Los aitas (Borja Cobeaga)

Jung, que era muy de darle segundas lecturas al modo de relacionarnos en sociedad —y muy a favor de la vertiente sexo-afectiva como Freud— decidió ponerle nombre al enamoramiento que puede sentir una hija hacia su padre. El complejo de Electra. Aunque para hablar de Los aitas quizá se nos vayan de las manos estos términos, sí existe un momento hija-padre en la que la admiración (al menos en la infancia) pueda hacer brillar los ojos de las pequeñas al ver aparecer a su padre tras una larga jornada de trabajo en la que ha estado desaparecido. Esto siempre ha derivado en agenciarse la parte agradable de la paternidad: ser el que ofrece el capricho, el que no estaba a la hora de la trastada para echarnos la bronca, el del beso de buenas noches tras una larga jornada con mamá.

Puede que los ritmos cambien, que realmente exista ese unicornio llamado “conciliación familiar” y que Jung pueda meterse sus complejos por donde buenamente pueda, pero Borja Cobeaga, junto a Valentina Viso, ambos expertos tanto en perdedores como relaciones familiares imperfectas, han decidido ir a una época donde esto era una norma, cambiando la idealización paterna por la vergüencita ajena en una peli normal, sencilla, sin grandes ambiciones y para todos los públicos.

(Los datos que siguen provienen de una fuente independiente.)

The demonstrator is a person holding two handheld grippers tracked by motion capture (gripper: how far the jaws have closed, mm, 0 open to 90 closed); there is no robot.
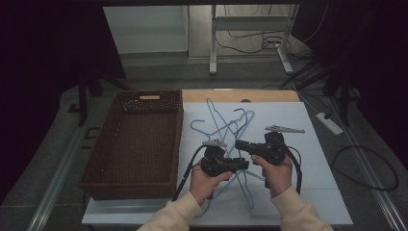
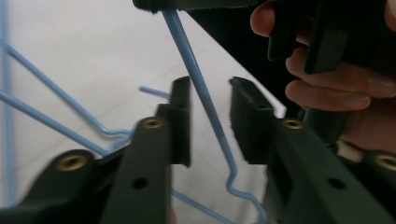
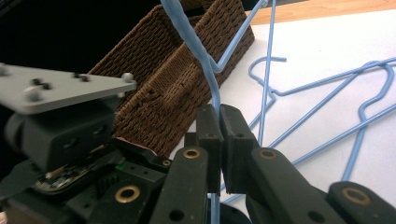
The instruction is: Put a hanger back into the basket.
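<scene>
The right gripper (image 3: 219, 116) has its jaws clamped on the wire of one thin blue wire coat hanger (image 3: 205, 65), held above the white worktop (image 1: 317, 144) just right of the brown woven wicker basket (image 1: 134, 144). The left gripper (image 2: 210, 116) has its jaws narrowed around a straight run of that hanger (image 2: 205, 102), though a gap still shows on each side. This looks like a two-handed pick from the tangled pile of hangers (image 1: 231, 125). Next, the left jaws need to pinch shut. The gripped wire runs steeply upward in the right gripper view; where the hook points, I cannot tell.
</scene>
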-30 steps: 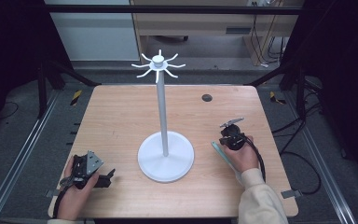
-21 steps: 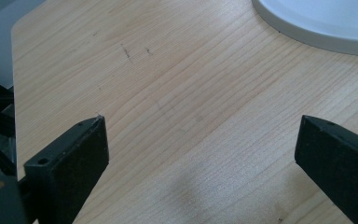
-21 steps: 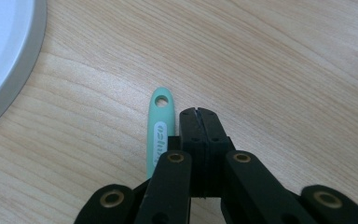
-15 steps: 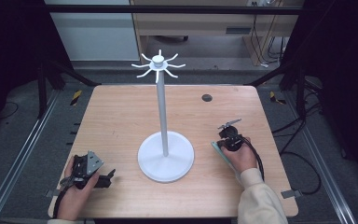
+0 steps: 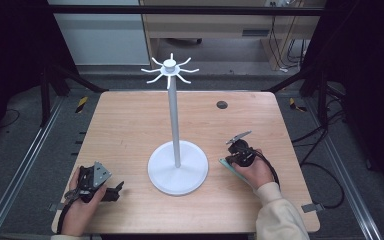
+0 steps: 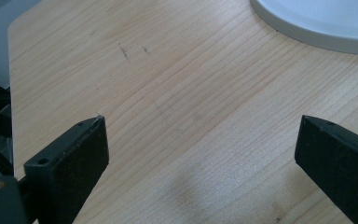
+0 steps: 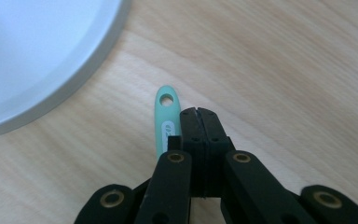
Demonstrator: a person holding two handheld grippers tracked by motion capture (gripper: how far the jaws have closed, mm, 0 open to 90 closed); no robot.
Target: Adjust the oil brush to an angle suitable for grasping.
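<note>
Right gripper (image 7: 199, 112) is lying low on the table (image 5: 130, 125) just to the right of the white stand (image 5: 177, 167), its jaws pressed together with nothing between them. Just beside its tip, on the side toward the stand's base, a mint-green handle (image 7: 165, 119) is resting flat on the wood, with a round hole at its end. A small oval mark is sitting on the handle below the hole; it may be a logo, but the writing is too small to read. The rest of the handle is disappearing under the gripper, so what kind of tool it is cannot be told. In the high view the right hand (image 5: 252, 170) is wrapping the gripper, and a pale green edge is peeking out beside it.

Left gripper (image 6: 200, 154) is sitting at the near left corner, well apart from the stand, held by the left hand (image 5: 82, 200), its jaws spread wide over bare wood. The stand's base is getting cut off at the top edge of the left gripper view.

The table is light wood with a dark round hole (image 5: 222, 104) behind the stand. Grey floor, metal rails and dark surroundings are framing it.
</note>
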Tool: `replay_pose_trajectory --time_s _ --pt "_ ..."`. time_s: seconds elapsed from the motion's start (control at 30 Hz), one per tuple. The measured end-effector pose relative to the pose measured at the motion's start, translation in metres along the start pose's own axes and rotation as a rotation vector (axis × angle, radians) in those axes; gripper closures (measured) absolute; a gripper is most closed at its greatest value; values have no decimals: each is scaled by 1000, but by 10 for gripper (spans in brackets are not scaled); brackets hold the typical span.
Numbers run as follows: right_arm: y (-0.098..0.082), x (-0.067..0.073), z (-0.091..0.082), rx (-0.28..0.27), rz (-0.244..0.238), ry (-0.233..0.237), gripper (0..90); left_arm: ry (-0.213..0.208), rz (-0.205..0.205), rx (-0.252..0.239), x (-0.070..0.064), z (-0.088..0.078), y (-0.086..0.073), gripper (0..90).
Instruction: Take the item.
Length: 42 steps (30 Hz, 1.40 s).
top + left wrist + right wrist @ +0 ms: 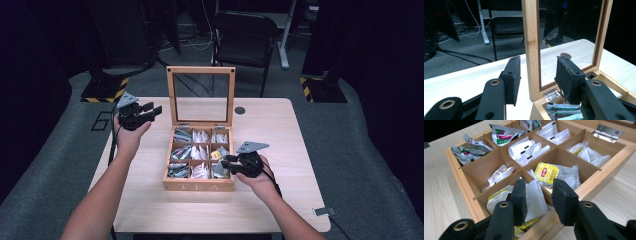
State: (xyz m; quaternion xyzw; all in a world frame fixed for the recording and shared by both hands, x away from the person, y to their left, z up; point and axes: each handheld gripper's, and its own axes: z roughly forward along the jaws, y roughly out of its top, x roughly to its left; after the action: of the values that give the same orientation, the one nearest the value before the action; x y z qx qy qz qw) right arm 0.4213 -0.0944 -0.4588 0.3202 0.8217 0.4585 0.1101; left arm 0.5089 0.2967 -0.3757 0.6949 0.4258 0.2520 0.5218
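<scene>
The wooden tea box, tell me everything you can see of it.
The wooden tea box is light bamboo-like wood with TEA lettered on its front. Nine compartments hold tea bag packets. Its glass-paned lid stands upright on metal hinges. It sits mid-table; the left gripper straddles the lid's frame edge without visibly clamping it.

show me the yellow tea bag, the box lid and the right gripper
yellow tea bag (546, 172), right gripper view, on its yellow label
box lid (200, 71), high view, on its top wooden rail
right gripper (539, 195), right gripper view, midway between its fingertips
</scene>
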Motion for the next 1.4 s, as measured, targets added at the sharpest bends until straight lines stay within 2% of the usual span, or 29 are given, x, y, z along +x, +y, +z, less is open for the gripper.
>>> replay_pose_trajectory --time_s 0.73,0.9,1.0,1.17,1.4 --pt "-3 -1 5 18 9 70 862 -1 -4 3 -1 0 -2 548" --pt "1 0 0 -11 16 90 872 2 3 10 0 0 -4 548" --pt "3 1 -3 -23 16 91 877 6 -8 1 0 0 -5 547" --pt "7 1 -7 -42 14 95 883 8 2 13 0 -1 -6 548" --pt "12 2 -13 -69 21 96 883 3 -4 10 -1 -1 -5 548"
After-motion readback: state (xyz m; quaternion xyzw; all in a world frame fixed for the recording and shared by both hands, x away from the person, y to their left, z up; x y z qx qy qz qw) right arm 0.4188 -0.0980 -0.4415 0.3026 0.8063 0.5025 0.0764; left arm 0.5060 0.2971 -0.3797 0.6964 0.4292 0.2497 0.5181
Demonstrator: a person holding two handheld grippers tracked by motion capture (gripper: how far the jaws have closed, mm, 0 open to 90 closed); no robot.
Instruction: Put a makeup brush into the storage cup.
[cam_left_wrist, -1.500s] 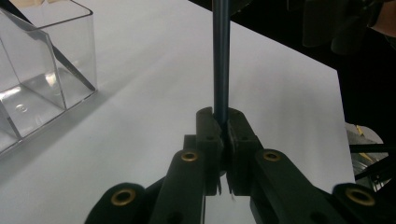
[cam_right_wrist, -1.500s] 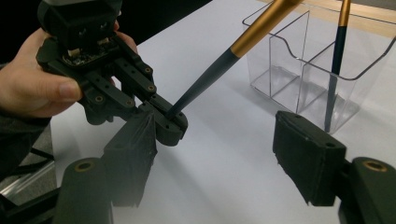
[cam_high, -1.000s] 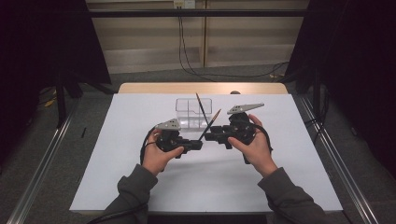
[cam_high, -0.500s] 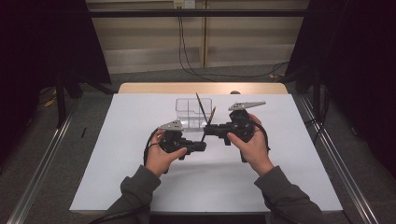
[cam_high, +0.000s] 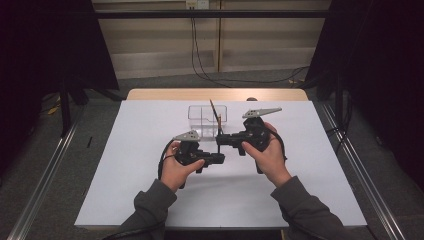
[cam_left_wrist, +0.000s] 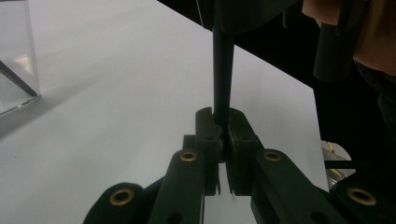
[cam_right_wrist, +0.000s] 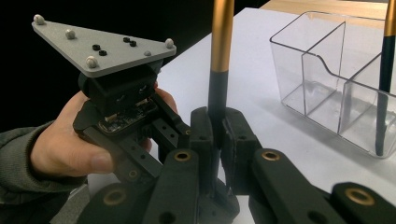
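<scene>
Chopstick, black below and golden above, stands upright between both grippers, above the white worktop and just in front of the clear organizer box. The left gripper has its jaws closed on the lower black part, as the left gripper view shows. The right gripper has just been closing its jaws, and now they press on the same chopstick a little higher, near the place where the gold colour begins. In my judgement this means a handover: the chopstick is secured from two sides, so the left gripper could let go. The organizer box has several compartments; a second chopstick leans in one of them, while the others look empty.
</scene>
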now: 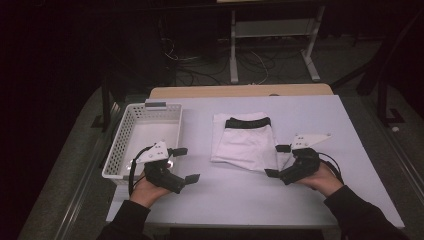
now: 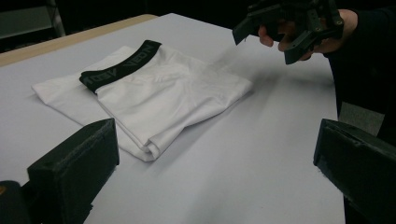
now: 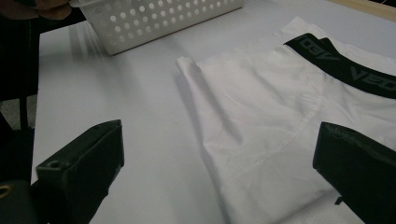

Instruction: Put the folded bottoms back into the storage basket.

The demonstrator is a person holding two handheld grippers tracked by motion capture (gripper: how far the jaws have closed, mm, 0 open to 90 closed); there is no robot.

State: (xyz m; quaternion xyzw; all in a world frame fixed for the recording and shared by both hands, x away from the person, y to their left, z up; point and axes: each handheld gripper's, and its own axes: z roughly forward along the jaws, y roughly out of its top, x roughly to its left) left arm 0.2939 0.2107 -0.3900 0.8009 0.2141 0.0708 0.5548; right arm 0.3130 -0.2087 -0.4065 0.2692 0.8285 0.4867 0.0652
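a folded white garment (image 1: 245,142) with a black waistband (image 1: 247,122) lay flat near the middle of the pale bench (image 1: 300,200), its waistband toward the far side. a white perforated basket (image 1: 120,145) stood at the bench's left, well apart from the garment. the left gripper (image 1: 186,164) hung over the basket's near right corner, its jaws spread wide with nothing between them. the right gripper (image 1: 277,161) was held just beside the garment's near right corner, its jaws likewise spread and empty. in the right gripper view one jaw sat over the white cloth, the other over bare bench.
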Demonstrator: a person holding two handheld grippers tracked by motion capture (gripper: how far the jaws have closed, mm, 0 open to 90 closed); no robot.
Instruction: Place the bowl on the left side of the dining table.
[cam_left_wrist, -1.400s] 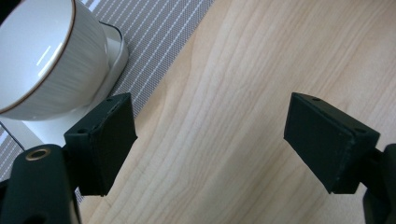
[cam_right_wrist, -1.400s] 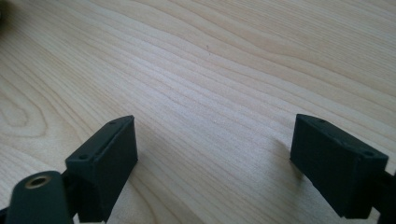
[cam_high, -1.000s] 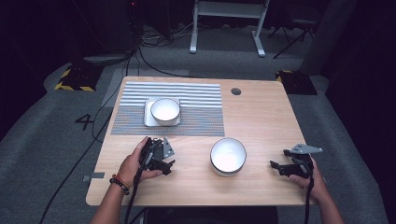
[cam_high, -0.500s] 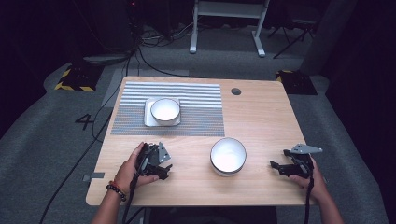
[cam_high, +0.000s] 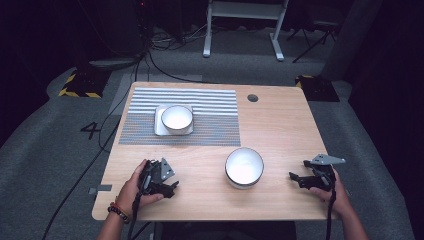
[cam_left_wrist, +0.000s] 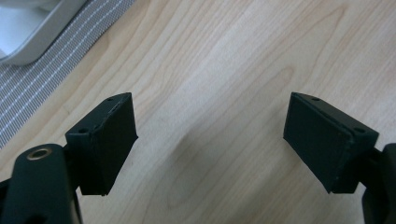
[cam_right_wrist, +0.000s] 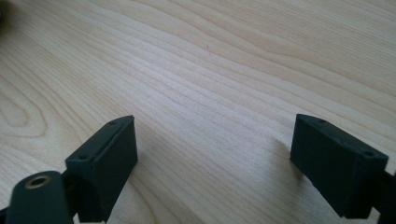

Todo debería funcionar como la seda teniendo en cuenta que Cobeaga dirige y co-escribe, hay actores con mucha solvencia como Quim Gutiérrez, Juan Diego Botto o Ramón Barea, incluso la chica de moda (que sobrevivirá evidentemente a la moda y será una imprescindible más) Laura Weissmahr; es más, hay montones de bocadillos de mortadela y camisas horteras, pero Los aitas no termina de funcionar pese a ser partidaria de seguir la fórmula del éxito más complaciente.

Estamos en 1989, en el norte, cuando las fábricas comenzaban a prescindir de los trabajadores de la zona con la intención de tener más beneficios, lo que nos trae un puñado de padres anclados a la barra del bar sin oficio ni beneficio viendo su masculinidad herida y su forma de entender a la familia distorsionada. También hay una competición de gimnasia rítmica (porque en la época las niñas iban a gimnasia rítmica o mecanografía y los niños a fútbol o karate) nada menos que en Alemania, donde las hijas de cuatro de estos tipos aburridos tienen que llegar a como dé lugar. Comienzan así los lugares conocidos, los chistes oportunos y la ranciedad típica en una película que apela más al recuerdo de los que vivieron la época como niños y que pueden dar forma a sus recuerdos a partir del modo de actuar esta colección de padres y madres. Los aitas tiene ese regustillo a comedia familiar y no sabe explotar del todo la oportunidad de formular una ‹road movie› conciliadora, porque aunque permite que cada personaje tenga espacio para demostrar sus peculiaridades personales que les deberían convertir en únicos, lo hace a medio gas, como para pasar el rato hasta que llegue la explosión final conciliadora capaz de abrazar una nueva mirada por parte de aquellos denominados cromañones a la hora de co-parentar. Mete ahí, un tanto a la fuerza, esa caída del muro de Berlín que podría abrir muchas expectativas para fortalecer el personaje de la profesora de gimnasia pero, como pasa con el resto de personajes con potencial (que son unos cuantos), se queda en mero apunte que le da cierta vidilla al conjunto y cero potencia al mensaje.

Los padres evolucionan pero las niñas siguen sin encontrar la chispa de amor al mirarlos, ofreciéndonos un espectáculo divertido, sano y comprometido con el momento que representa pero que no coincide con las expectativas que ofrece su cartel y, a veces, sin sorpresas no se generan recuerdos inolvidables aunque estas sean las únicas niñas de los últimos 80s y primeros 90s que hayan podido hacer un viaje escolar con padres en vez de con madres. Borja, ¡vuelve!